Union verteidigt Vorsprung – AfD verliert an Boden
Im jüngsten ZDF-„Politbarometer“ zeigt sich ein bemerkenswerter Umschwung in der deutschen Parteienlandschaft. Die CDU/CSU kann ihren Vorsprung ausbauen und kommt nun auf 27 Prozent, während die AfD einen Rückschlag hinnehmen muss und auf 25 Prozent sinkt. Dies markiert eine Kehrtwende, nachdem die AfD vor zwei Wochen erstmals mit der Union gleichgezogen hatte.

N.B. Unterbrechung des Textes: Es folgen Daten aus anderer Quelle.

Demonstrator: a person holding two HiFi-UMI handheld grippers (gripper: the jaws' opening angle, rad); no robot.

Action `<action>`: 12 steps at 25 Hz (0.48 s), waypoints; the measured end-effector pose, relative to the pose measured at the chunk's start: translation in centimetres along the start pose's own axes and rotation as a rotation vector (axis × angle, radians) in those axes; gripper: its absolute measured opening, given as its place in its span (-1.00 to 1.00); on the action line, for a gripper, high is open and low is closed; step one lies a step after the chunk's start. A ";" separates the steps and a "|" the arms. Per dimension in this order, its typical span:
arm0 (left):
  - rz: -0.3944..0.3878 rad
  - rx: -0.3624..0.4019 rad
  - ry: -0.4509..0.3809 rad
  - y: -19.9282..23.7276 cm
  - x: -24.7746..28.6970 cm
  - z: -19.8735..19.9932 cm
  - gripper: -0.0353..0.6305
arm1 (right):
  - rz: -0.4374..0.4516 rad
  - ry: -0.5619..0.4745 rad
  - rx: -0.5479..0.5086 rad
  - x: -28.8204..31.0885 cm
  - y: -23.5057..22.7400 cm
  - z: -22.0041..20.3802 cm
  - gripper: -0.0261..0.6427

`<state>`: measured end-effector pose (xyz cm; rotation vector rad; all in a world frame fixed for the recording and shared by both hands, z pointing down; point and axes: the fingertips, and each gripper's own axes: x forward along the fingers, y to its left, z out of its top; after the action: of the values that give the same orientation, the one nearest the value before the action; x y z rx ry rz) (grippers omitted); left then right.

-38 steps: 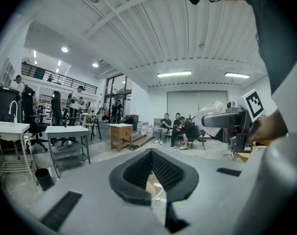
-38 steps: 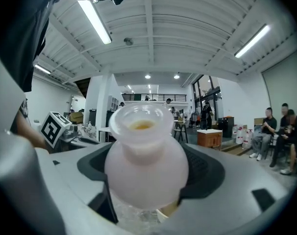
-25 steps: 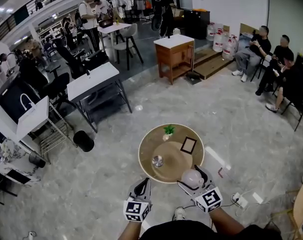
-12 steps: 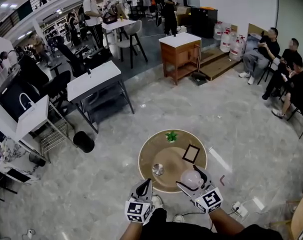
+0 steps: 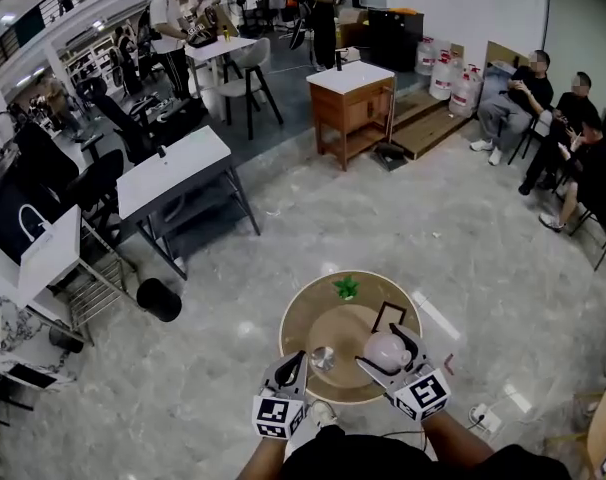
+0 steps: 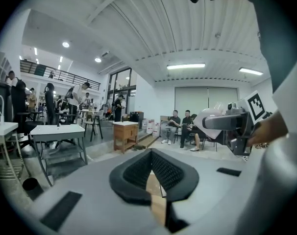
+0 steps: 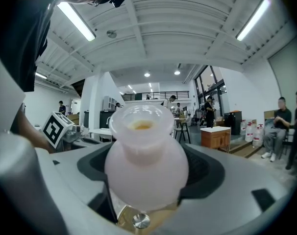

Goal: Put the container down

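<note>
In the right gripper (image 5: 388, 352), pinched between jaws, a frosted pale-pink bulbous container (image 7: 146, 160); left gripper (image 6: 151, 156) jaws together.

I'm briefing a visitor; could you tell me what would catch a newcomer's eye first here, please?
The milky pink container, clamped in the right gripper above the near side of the round wooden table. Next, the small green plant at the table's far edge, and the shut, empty left gripper at its near rim.

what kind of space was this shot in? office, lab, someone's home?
Probably a big open-plan office or workshop hall, not a home: white-topped desks and office chairs on a polished stone floor, a railed mezzanine overhead, and seated people along the wall near water jugs.
</note>
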<state>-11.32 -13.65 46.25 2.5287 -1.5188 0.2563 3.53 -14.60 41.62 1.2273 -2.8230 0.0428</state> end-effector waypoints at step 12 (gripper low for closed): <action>-0.081 -0.013 0.013 6.2 5.2 0.1 -0.90 | -0.072 0.075 0.013 7.1 -2.6 -0.9 0.29</action>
<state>-14.38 -21.02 47.82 2.5660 -1.4052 0.2502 0.66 -21.51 43.02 1.3007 -2.7172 0.1013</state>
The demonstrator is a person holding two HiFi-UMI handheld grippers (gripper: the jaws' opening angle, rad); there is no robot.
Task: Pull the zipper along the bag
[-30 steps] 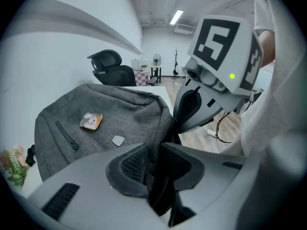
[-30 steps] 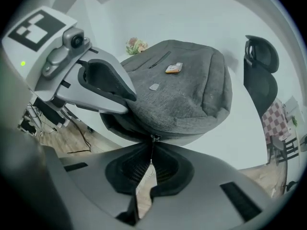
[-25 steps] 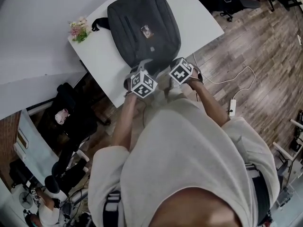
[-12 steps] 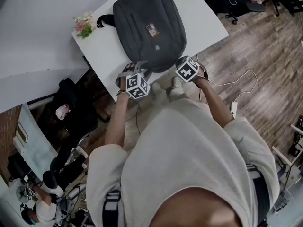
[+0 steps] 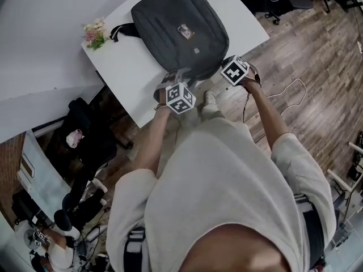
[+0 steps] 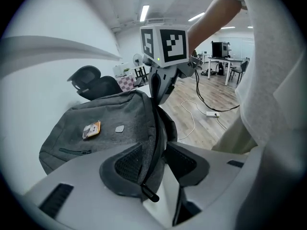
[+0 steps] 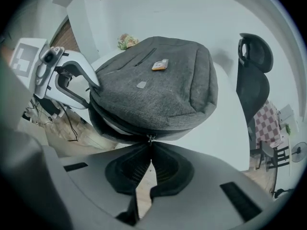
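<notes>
Grey woven fabric fills both tool views: the bag [image 5: 176, 27] lies flat on the white counter [image 5: 133, 75], with its near end at the counter's near edge, right where my two tools meet it. A small bunch of flowers [image 5: 93, 34] sits well apart at the counter's left corner.

My right tool [image 7: 150, 145] is closed, its pads pinched together on the little metal zipper pull [image 7: 150, 138] that hangs from the dark zipper line at the bag's near rim. My left tool [image 6: 154, 147] sits further round the same rim. Its jaws have just been closing, and a fold of the bag's edge, zipper band included, stands between them. As far as I can read it, the pads are pressing on that fold, so this tool is clamped on the bag.

I judge this to be the start of the pull itself. The slider is in hand and the fabric is anchored, but most of the zipper run around the bag looks untravelled.

The next move asks me to draw the right tool along the curved rim and away from the left one, keeping the tug in line with the track. The left tool has to hold the fabric taut meanwhile. If that anchor slips, I expect the whole bag to slide on the counter instead of the slider running.
</notes>
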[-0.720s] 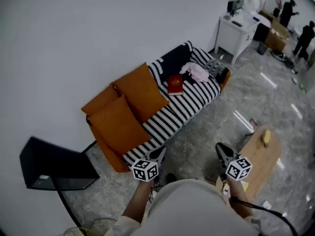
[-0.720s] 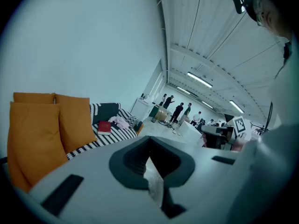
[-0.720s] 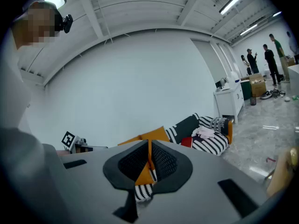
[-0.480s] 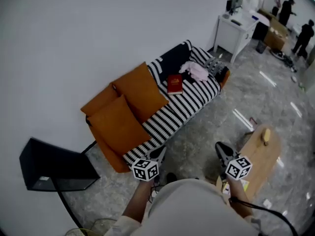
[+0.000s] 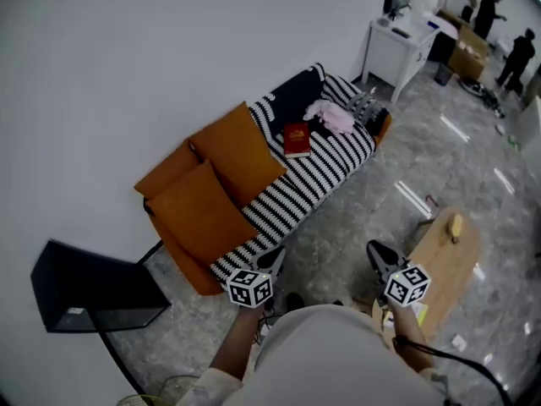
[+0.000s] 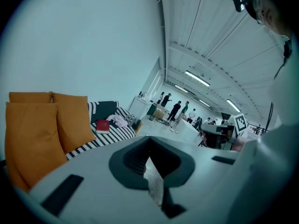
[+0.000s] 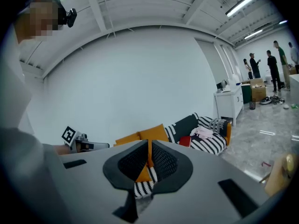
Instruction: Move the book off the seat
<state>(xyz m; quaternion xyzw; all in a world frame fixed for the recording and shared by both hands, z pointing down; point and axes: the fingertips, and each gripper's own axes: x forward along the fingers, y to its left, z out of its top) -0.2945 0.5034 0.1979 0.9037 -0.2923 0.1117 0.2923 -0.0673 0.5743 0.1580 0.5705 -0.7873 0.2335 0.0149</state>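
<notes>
The red book [image 5: 297, 139] lies flat on the striped seat of the sofa [image 5: 325, 183]. It is just beside a pink cloth [image 5: 332, 116] and near the orange cushions [image 5: 221, 180] that lean on the backrest. The person holds both tools low in front, well apart from the sofa. The left tool [image 5: 272, 261] has its jaws pressed together with nothing between them. The right tool [image 5: 377, 253] is all but closed, with only a thin slit between its jaws, and is also empty. A small wooden bench [image 5: 446, 256] stands just beside the right tool.
</notes>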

Soweit am kommenden Sonntag Bundestagswahlen abgehalten würden, hielte sich die SPD stabil bei 15 Prozent. Die Grünen verzeichnen eine leicht positive Bewegung und erreichen nun 11 Prozent. Dagegen bewegen sich die Linke mit 11 Prozent und die FDP mit 3 Prozent unverändert in ihren bisherigen Gefilden.
Die Unsicherheiten bei Wahlumfragen sind ein bekanntes Phänomen. Abnehmende Parteibindungen und kurzfristigere Entscheidungen der Wähler erschweren die Arbeit der Meinungsforschungsinstitute und beeinflussen die Datengewichtung. Trotz ihrer Bedeutung spiegeln Umfragen nur die aktuelle Meinungslage wider und sind als reine Momentaufnahmen zu verstehen.
Weniger optimistisch zeigt sich die Stimmung, wenn es um die wirtschaftlichen Perspektiven geht. Nur noch 46 Prozent der Befragten glauben, dass die Bundesregierung einen wesentlichen Beitrag zur Ankurbelung der Wirtschaft leisten kann, während 50 Prozent überzeugt sind, dass dies nicht der Fall ist. Damit sinkt das Vertrauen in die wirtschaftlichen Fähigkeiten der Regierung erheblich, verglichen mit einem deutlichen Optimismus von 64 Prozent zu Beginn der Amtszeit im Mai.
Die Umfrage ist repräsentativ für die wahlberechtigte Bevölkerung und basiert auf einer Befragung von 1.300 zufällig ausgewählten Wahlberechtigten, die vom 29. September bis 1. Oktober telefonisch und online durchgeführt wurde.